### TASK TO COMPLETE
Collect every line in the records below that contains the word "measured".

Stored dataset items
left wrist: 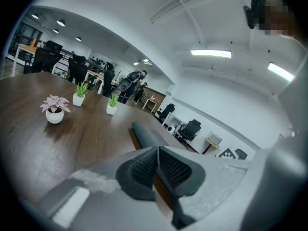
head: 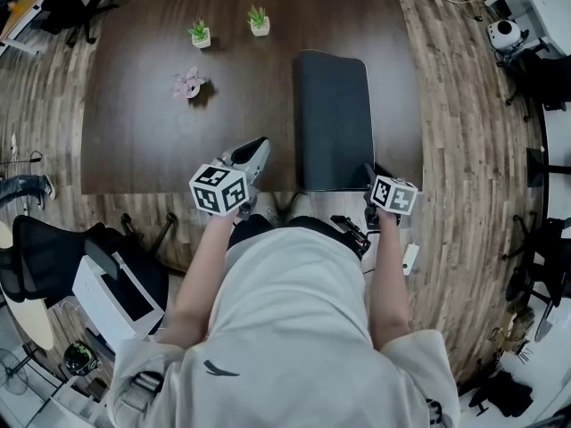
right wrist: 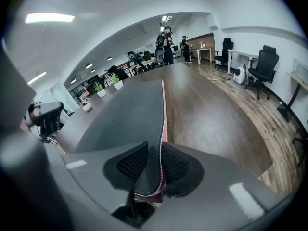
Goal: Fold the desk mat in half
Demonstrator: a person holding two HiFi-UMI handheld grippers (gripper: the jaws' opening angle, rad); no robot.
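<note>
The desk mat lies on the right half of the desk, with its near edge between the jaws of my right gripper. Left of the mat, toward the far side, the left potted plant and the right potted plant stand side by side. A third plant sits nearer me. My left gripper is at the desk's near edge, just left of the mat.

desk mat dark grey, folded in half, pink underside showing along edge, flat on table right side, near end at my edge

Dark wooden table, dark desk mat, green plant, second green plant, pink plant
</note>
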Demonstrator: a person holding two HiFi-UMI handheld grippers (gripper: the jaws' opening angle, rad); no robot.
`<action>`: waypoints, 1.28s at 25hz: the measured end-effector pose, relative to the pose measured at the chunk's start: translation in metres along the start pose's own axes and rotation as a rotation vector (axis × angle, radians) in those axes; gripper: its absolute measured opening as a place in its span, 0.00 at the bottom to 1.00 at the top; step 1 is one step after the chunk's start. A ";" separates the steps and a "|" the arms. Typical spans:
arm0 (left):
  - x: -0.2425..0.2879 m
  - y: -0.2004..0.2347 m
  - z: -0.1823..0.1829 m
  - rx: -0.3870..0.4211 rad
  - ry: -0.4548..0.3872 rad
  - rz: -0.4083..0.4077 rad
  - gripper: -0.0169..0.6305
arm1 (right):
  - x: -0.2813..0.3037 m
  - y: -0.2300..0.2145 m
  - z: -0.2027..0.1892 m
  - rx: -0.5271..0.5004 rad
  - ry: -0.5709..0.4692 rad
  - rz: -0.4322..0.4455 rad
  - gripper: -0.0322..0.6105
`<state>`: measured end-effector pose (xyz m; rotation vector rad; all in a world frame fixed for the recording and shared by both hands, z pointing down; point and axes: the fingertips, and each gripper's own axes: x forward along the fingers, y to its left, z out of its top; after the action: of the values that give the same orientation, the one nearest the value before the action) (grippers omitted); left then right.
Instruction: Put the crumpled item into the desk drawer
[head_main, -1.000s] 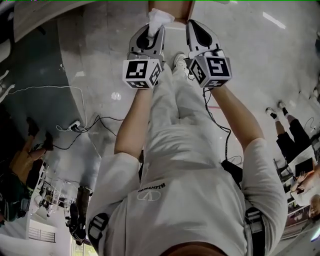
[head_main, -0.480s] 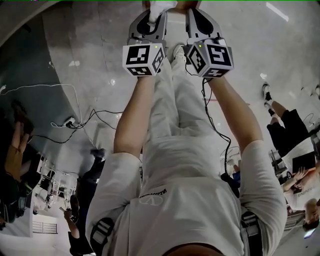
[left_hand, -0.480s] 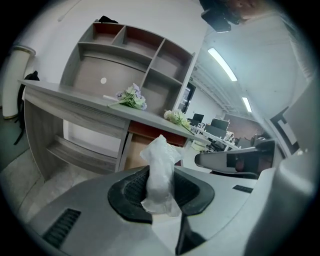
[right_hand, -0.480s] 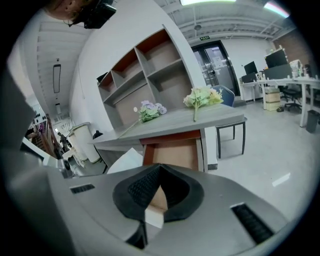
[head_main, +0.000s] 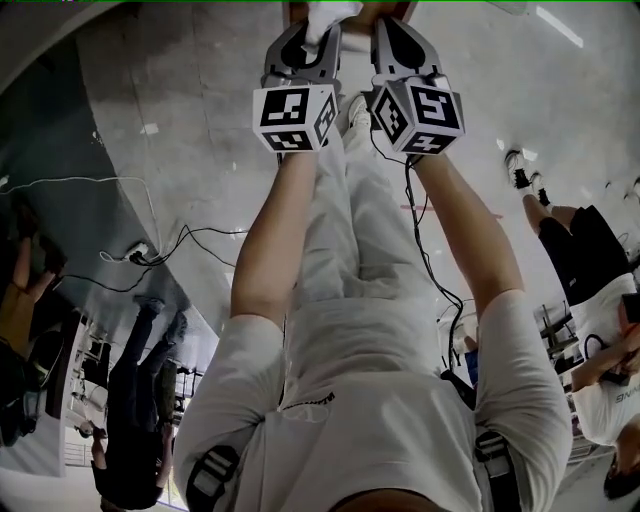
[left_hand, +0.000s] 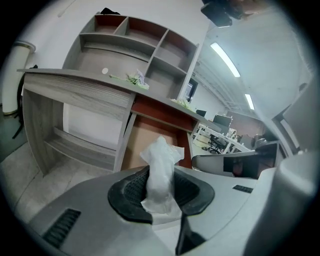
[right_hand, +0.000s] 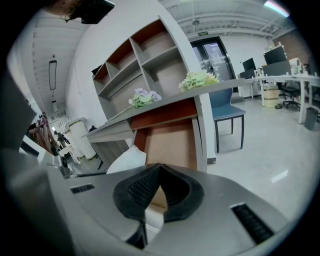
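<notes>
At the far left stands a grey wood-grain counter (left_hand: 75, 87) with an open grey shelf unit (left_hand: 135, 47) rising from its top, its back panels reddish-brown. A few small green and white scraps (left_hand: 134, 80) lie on the counter's surface. Right of that, the left gripper (left_hand: 161, 172) has its black ribbed jaws clamped on the white crumpled tissue (left_hand: 160, 152), which sticks up out of them in a loose twist. The tissue is held in the air, just on the near side of the open desk drawer (left_hand: 145, 145), a tan-bottomed box with red-brown walls pulled out from under the counter. It seems level with the drawer's mouth rather than inside it, though the wide-angle view makes that hard to judge. In the head view the person's bare forearms reach forward side by side, each gripper's marker cube facing up, with the two grippers close together and the tissue at the top edge of the frame. The right gripper (right_hand: 157, 172) has its jaws together at the tips with nothing between them, and it points at the same drawer. Further right along the counter's edge lie a pale purple flower sprig (right_hand: 145, 97) and a yellow-green flower bunch (right_hand: 199, 80). A blue chair (right_hand: 227, 112) stands on the grey floor beyond, at the far right.
</notes>
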<state>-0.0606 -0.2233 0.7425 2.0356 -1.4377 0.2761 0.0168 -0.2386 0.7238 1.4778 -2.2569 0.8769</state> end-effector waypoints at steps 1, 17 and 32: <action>0.002 0.000 -0.001 -0.003 0.002 0.002 0.18 | 0.001 0.000 -0.001 0.001 0.000 0.000 0.05; 0.019 0.011 -0.017 -0.002 0.062 0.049 0.18 | 0.016 -0.004 -0.012 0.008 0.016 -0.007 0.05; 0.027 0.013 -0.026 0.008 0.105 0.055 0.24 | 0.021 -0.006 -0.017 0.015 0.024 -0.009 0.05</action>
<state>-0.0573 -0.2315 0.7812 1.9604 -1.4308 0.4064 0.0118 -0.2447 0.7502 1.4753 -2.2293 0.9065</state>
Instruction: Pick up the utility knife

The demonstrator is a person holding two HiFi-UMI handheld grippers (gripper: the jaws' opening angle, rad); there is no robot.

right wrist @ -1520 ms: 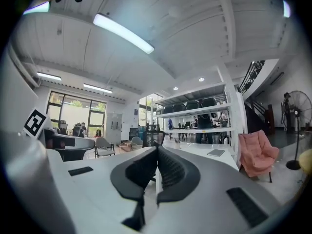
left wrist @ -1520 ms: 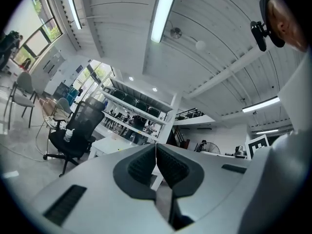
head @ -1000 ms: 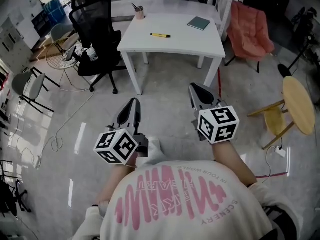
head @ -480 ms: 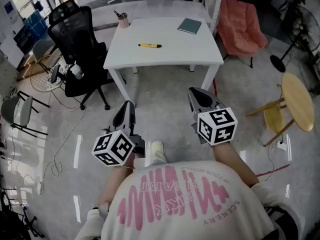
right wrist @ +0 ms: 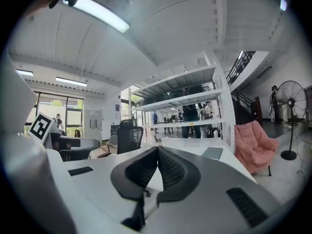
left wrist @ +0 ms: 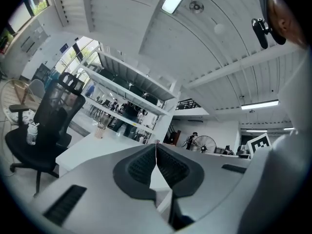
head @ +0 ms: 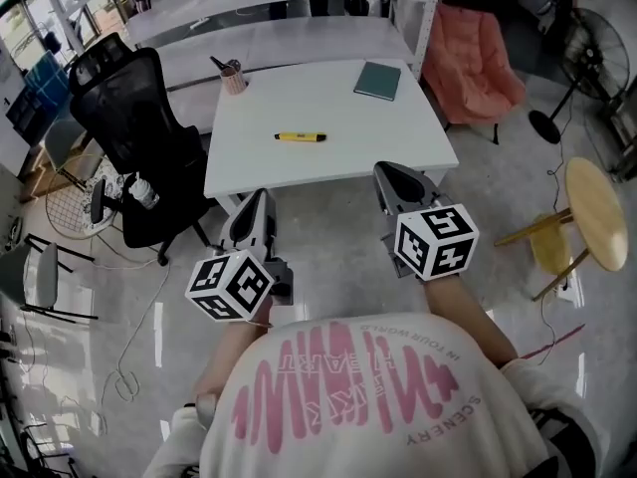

### EXERCISE ANSWER
`<action>`: waypoints, 1.28s at 25hz: the measured end-effector pose, relative to the pose measured at the chunk's start: translation in metres along the start pose's own axes and rotation as a rotation vector (axis × angle, radians) in those axes; gripper: its absolute measured opening as a place in its span, 0.00 at the bottom to 1.00 at the top; step 1 is one step after the chunk's start. A ";" separates the steps and a "|" the arms. Typical spans:
`<state>`: measured end-effector pose (xyz m; rotation vector rad; all in a world frame fixed for the recording and shared by both hands, z pointing down; point and axes: the fingertips, and each gripper's own axes: x forward along the fingers, y to its left, z out of its top; after the action: of the values that give the same orientation, the one nearest the value before the action) (grippers omitted); left then right.

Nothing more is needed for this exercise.